Chen Zhongxue, Wang Kai
Department of Epidemiology and Biostatistics, School of Public Health, Indiana University Bloomington, Bloomington, Indiana.
Department of Biostatistics, College of Public Health, University of Iowa, Iowa City, Iowa.
Stat Med. 2019 Jun 15;38(13):2353-2363. doi: 10.1002/sim.8111. Epub 2019 Jan 31.

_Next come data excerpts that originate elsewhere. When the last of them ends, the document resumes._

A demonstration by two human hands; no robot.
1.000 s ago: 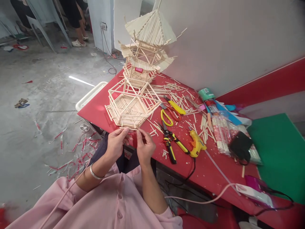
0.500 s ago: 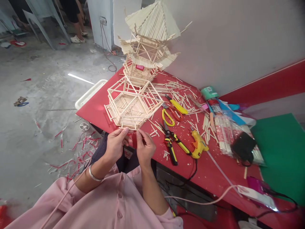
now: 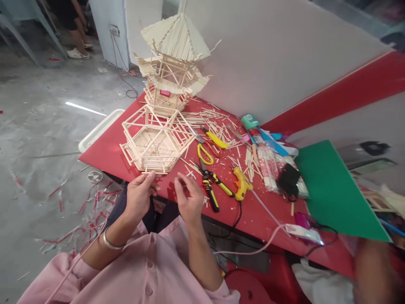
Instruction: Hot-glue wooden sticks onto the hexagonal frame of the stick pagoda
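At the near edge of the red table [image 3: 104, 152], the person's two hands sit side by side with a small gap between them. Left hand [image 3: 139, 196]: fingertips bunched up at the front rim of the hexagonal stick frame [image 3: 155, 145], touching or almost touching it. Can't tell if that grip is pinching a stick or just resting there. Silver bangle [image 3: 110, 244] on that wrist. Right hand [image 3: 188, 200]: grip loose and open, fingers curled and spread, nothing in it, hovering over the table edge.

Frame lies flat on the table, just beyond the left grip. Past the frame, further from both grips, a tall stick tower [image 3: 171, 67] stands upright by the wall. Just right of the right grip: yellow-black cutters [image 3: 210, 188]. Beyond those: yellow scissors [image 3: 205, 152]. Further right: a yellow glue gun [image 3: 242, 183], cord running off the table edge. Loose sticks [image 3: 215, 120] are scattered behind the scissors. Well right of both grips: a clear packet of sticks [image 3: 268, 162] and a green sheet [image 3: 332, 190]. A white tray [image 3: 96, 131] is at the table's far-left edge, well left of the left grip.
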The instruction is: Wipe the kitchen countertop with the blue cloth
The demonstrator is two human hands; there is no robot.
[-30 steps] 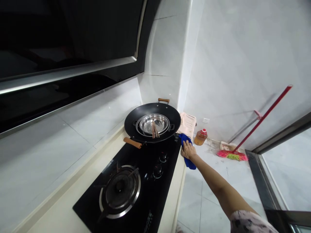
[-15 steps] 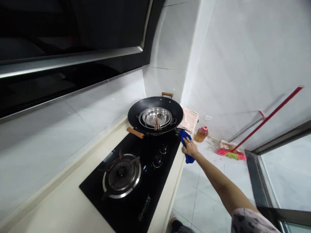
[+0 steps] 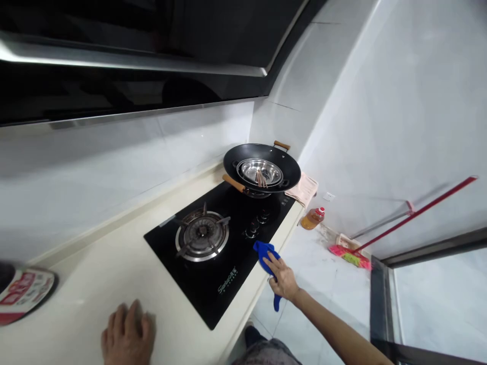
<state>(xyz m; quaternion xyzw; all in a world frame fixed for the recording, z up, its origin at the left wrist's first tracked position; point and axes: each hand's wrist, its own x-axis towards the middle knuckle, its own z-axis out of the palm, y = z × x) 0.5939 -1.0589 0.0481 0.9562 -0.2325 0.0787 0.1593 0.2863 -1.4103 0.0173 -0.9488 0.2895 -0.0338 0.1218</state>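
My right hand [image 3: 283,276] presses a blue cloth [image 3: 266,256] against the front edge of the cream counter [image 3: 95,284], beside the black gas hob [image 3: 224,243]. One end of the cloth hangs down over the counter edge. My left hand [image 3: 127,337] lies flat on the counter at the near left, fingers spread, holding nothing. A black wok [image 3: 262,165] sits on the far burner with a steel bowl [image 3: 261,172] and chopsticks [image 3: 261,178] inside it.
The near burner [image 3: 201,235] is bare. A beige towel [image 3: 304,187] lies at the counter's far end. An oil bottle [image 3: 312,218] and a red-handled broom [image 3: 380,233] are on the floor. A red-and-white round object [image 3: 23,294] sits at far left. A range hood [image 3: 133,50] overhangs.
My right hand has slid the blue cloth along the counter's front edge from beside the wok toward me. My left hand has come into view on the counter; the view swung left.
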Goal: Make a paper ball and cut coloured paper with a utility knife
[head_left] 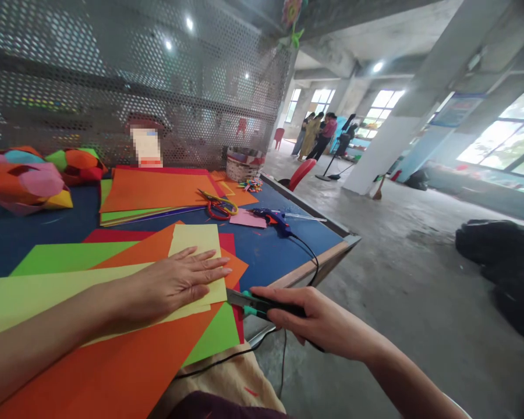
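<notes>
My left hand (181, 281) lies flat, fingers stretched out, on a pale yellow sheet of paper (198, 240) that rests on a pile of orange, green and red sheets (113, 361). My right hand (314, 320) is closed round a utility knife (255, 302) with a black and teal handle. The knife's blade meets the right edge of the yellow sheet, just below my left fingertips. Both hands are at the near edge of the blue table (271, 256).
Further back on the table lie red-and-yellow scissors (218, 205), a blue glue gun (276, 220) with a black cord, a pink paper scrap (247, 219), stacked orange sheets (157, 189), a small basket (243, 163) and paper shapes (26, 180). A perforated metal screen (135, 75) stands behind. People stand far back.
</notes>
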`<action>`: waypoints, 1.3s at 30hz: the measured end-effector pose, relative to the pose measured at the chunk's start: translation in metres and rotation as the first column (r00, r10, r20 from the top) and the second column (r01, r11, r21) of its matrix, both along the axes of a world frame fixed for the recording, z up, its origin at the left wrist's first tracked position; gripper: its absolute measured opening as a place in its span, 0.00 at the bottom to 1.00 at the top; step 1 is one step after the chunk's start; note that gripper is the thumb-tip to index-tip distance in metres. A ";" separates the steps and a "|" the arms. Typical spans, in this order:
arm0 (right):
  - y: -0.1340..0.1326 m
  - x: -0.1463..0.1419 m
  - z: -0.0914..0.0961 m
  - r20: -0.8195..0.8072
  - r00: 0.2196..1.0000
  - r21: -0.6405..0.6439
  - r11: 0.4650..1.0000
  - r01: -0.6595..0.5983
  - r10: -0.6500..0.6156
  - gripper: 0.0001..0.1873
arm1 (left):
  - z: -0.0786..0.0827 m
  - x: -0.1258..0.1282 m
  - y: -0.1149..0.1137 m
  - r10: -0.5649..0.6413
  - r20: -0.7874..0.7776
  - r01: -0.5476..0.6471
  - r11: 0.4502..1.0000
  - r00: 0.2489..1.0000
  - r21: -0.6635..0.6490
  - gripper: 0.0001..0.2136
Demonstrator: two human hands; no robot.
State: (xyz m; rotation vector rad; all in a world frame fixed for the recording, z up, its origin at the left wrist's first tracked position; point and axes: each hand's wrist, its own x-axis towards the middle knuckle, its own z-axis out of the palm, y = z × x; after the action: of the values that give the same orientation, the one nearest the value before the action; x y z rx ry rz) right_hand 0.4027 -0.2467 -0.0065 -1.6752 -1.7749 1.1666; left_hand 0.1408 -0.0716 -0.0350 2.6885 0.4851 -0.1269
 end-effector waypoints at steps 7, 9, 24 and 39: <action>-0.005 0.000 -0.001 -0.006 1.000 -0.064 0.998 -0.020 0.019 0.25 | -0.003 -0.002 0.000 -0.007 -0.030 0.009 0.997 1.000 0.079 0.23; -0.007 -0.002 -0.001 -0.010 1.000 -0.068 0.998 -0.013 0.012 0.25 | -0.004 -0.003 0.000 -0.014 -0.020 0.016 0.996 1.000 0.087 0.23; -0.016 -0.015 -0.002 -0.048 0.998 -0.111 0.994 0.024 -0.029 0.26 | -0.003 -0.001 -0.001 -0.010 -0.021 0.012 0.995 1.000 0.101 0.23; -0.010 -0.023 0.001 -0.041 0.999 -0.049 0.999 -0.005 0.003 0.25 | 0.006 -0.009 -0.006 0.054 0.042 -0.061 0.981 0.998 0.186 0.24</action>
State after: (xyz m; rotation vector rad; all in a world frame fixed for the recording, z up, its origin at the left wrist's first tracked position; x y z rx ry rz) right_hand 0.3798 -0.2563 -0.0052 -1.6633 -1.7389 1.2466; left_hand 0.1317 -0.0778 -0.0290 2.8507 0.5901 -0.0150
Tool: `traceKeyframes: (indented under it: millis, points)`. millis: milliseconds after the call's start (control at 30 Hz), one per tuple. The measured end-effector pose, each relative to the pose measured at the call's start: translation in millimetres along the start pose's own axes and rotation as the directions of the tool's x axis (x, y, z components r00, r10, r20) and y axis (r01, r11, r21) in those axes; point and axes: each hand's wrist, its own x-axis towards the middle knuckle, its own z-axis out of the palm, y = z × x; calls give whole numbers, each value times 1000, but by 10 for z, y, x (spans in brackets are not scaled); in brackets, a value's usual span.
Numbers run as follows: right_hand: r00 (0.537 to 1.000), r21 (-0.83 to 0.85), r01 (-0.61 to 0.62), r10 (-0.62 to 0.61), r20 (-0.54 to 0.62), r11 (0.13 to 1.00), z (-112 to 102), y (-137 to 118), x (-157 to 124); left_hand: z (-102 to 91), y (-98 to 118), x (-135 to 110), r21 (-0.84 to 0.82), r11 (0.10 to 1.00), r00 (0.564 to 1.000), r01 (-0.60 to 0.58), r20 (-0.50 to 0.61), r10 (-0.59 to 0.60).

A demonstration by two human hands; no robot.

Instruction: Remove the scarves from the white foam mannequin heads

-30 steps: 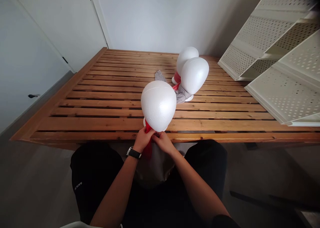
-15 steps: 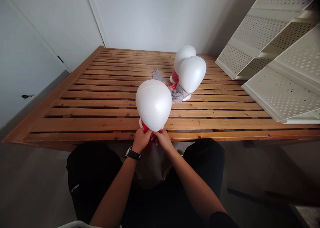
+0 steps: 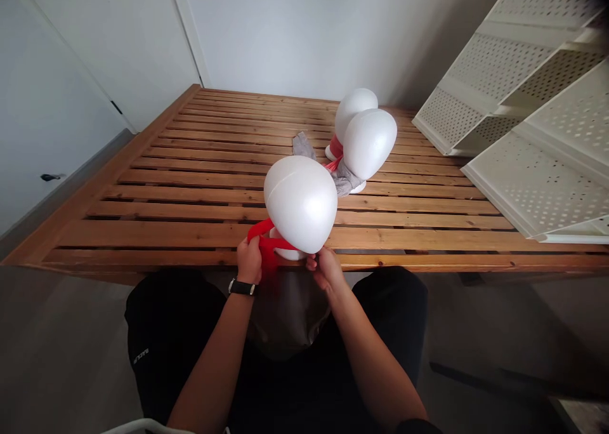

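A white foam mannequin head (image 3: 301, 202) stands at the bench's front edge, tilted to the right, with part of its base showing below. My left hand (image 3: 249, 261) is closed on a red scarf (image 3: 267, 247) that loops out to the left from the neck, and one end hangs below the bench edge. Under the head's right side, my right hand (image 3: 328, 268) has its fingers curled close to the foam; what they grip is hidden. Farther back are two more foam heads, one with a grey scarf (image 3: 346, 181) and the other with red cloth (image 3: 335, 147) at the neck.
The slatted wooden bench (image 3: 190, 234) has gaps between its boards. White perforated racks (image 3: 537, 161) lean at the right. A wall (image 3: 285, 34) closes off the back, with white doors (image 3: 95, 47) at the left. My knees are below the front edge.
My hands have moved apart: the left went left, drawing the red scarf into a loop, and the right shifted slightly right. The near foam head has turned and tilted to the right.
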Motion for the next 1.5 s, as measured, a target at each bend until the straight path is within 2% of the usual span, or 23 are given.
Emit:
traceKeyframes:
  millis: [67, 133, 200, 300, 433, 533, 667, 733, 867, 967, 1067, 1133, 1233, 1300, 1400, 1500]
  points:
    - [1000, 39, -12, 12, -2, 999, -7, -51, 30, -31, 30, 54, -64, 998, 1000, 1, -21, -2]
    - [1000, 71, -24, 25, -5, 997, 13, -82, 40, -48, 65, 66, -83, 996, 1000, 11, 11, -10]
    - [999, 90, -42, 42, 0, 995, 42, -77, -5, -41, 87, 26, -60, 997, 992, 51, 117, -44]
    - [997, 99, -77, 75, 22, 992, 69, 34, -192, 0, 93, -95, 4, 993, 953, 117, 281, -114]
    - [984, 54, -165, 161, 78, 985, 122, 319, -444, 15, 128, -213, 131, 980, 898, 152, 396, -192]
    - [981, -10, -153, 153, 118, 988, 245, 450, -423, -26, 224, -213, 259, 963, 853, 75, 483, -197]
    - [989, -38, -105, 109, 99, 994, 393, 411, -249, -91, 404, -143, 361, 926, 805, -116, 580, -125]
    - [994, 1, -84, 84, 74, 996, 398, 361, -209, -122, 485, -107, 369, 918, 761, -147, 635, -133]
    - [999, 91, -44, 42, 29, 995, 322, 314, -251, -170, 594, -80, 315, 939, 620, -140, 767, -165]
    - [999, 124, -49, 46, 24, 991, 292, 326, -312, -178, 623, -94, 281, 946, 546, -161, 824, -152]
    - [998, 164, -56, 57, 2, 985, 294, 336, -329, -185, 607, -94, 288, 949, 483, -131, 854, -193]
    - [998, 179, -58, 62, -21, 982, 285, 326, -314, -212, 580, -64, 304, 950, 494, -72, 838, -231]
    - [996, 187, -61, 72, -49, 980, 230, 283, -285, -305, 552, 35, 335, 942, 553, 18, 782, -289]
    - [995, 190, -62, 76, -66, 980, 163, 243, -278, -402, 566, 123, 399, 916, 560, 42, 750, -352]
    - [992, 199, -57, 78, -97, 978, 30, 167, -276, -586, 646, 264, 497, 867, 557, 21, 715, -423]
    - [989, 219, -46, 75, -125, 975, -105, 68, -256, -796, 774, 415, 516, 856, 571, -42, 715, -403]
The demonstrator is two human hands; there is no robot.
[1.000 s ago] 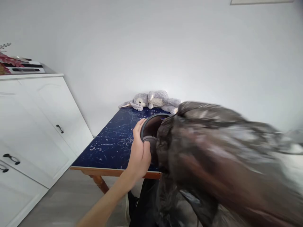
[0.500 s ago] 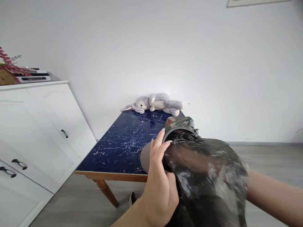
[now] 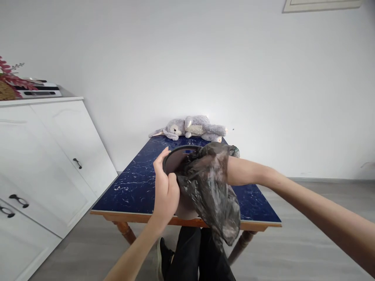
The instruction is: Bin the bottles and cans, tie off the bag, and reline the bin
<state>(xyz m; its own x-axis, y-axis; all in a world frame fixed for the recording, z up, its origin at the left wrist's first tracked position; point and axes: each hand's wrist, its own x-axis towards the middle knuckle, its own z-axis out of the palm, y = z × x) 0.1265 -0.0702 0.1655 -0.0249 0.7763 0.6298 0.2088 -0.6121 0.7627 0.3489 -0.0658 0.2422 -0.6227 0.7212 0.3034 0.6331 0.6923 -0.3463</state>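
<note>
My left hand [image 3: 166,181] is closed on the dark rim of a grey trash bin [image 3: 184,208], thumb at the front and fingers around the left side. The bin is tilted, so its mouth faces up toward me. A thin black garbage bag [image 3: 218,199] spills out over the bin's right side and hangs past the table edge. My right hand [image 3: 210,160] is inside the bag at the bin's mouth, faintly visible through the film. Its fingers are hidden by the crumpled plastic.
A blue marble-patterned table [image 3: 131,187] with wooden legs stands before me. A plush rabbit [image 3: 187,128] lies along its back edge by the wall. Behind the black bag, part of another bag [image 3: 235,151] shows. White cabinets [image 3: 58,156] stand at left.
The bin and both hands have moved left, farther over the table. My right forearm has come out of the bag to about the wrist, and the bag has sagged downward.
</note>
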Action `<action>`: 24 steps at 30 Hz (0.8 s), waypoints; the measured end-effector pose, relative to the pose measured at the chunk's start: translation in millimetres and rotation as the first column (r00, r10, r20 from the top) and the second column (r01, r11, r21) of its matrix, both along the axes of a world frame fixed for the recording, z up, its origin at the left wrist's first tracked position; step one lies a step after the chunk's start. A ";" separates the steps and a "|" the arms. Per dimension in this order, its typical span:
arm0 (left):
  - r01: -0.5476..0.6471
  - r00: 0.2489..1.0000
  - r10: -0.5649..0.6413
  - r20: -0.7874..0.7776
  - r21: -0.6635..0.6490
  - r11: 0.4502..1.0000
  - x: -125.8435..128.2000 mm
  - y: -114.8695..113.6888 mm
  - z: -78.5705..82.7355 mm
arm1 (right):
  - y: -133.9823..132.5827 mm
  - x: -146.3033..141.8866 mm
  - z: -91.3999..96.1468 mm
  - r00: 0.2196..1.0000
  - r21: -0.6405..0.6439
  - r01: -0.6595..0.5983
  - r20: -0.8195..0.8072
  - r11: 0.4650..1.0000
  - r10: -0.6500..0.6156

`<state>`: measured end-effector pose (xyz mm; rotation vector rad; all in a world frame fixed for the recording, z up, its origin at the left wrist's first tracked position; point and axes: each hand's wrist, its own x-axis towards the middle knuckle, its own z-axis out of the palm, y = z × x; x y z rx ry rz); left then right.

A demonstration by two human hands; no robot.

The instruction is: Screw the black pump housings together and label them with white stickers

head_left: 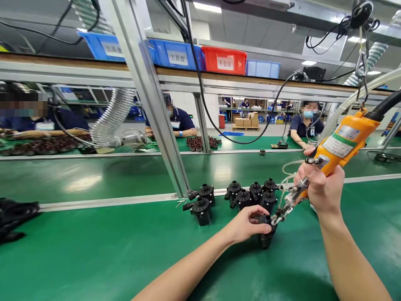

Detecting the association between a set of variants and a phenotype of interest is the first and important step in genetic and genomic studies. Although it attracted a large amount of attention in the scientific community and several related statistical approaches have been proposed in the literature, powerful and robust statistical tests are still highly desired and yet to be developed in this area. In this paper, we propose a powerful and robust association test, which combines information from each individual single-nucleotide polymorphisms based on sequential independent burden tests. We compare the proposed approach with some popular tests through a comprehensive simulation study and real data application. Our results show that, in general, the new test is more powerful; the gain in detecting power can be substantial in many situations, compared to other methods.
检测一组变异与感兴趣的表型之间的关联是遗传和基因组研究的首要且重要步骤。尽管它在科学界引起了大量关注,文献中也提出了几种相关的统计方法,但在该领域仍非常需要强大且稳健的统计检验,并且有待开发。在本文中,我们提出了一种强大且稳健的关联检验方法,该方法基于顺序独立负担检验,结合了来自每个个体单核苷酸多态性的信息。我们通过全面的模拟研究和实际数据应用,将所提出的方法与一些常用检验进行了比较。我们的结果表明,总体而言,新检验更具功效;与其他方法相比,在许多情况下检测功效的提升可能相当显著。